For grownups, and ages 13 and up
Visitation Street, by Ivy Pochoda. (Ecco)
It is no surprise that Dennis Lehane chose this as the second title for his new line of books. A thriller set in an all-too-real yet lyrical Red Hook, the murder mystery revolves around two 15-yer-old girls, best friends since childhood, who one bored summer night decide to take an inflatable raft out on the East River’s treacherous waters. Val survives, June disappears. Their Red Hook is sharply divided along class, ethnic and racial lines, and freshly slicing gentrification adds to the tensions that surface as the hunt for June goes on.
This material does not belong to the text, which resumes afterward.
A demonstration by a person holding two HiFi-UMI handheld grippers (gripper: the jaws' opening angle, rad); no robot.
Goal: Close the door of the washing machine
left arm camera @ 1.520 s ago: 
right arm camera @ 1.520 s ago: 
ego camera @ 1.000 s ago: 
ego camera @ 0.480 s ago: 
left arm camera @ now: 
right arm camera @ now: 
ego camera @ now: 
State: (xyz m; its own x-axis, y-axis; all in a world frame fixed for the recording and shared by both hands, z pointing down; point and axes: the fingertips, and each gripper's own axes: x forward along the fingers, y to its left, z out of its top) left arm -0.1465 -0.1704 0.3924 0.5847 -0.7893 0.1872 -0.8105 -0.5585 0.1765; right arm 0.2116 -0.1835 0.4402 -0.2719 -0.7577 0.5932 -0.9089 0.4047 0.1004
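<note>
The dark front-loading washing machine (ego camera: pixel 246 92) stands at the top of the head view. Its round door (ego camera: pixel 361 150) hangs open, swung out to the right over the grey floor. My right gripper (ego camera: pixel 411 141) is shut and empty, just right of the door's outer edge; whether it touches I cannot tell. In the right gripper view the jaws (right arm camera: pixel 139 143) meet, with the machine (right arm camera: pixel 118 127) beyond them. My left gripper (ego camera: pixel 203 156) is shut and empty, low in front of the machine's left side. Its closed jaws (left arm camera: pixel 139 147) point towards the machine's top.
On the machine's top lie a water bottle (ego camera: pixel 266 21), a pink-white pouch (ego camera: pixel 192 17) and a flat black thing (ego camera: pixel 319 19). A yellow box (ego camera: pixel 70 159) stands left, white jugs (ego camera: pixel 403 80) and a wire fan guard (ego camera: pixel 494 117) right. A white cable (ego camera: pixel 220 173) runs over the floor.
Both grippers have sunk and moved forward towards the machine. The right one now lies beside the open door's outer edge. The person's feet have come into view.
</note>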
Italian-American Val must come to terms with her feelings for Cree, a young African American, as well as her music teacher at St. Bernadette’s, a traumatized alcoholic. A Lebanese bodega owner works to keep the peace, and a family of women with spiritual powers chip in. Pochoda’s portrait of a classic New York neighborhood is memorable, from sad sacks to artists to quiet heroes, just enough of them making up a kind of new family that holds promises for a new day for Val, and her quest for June.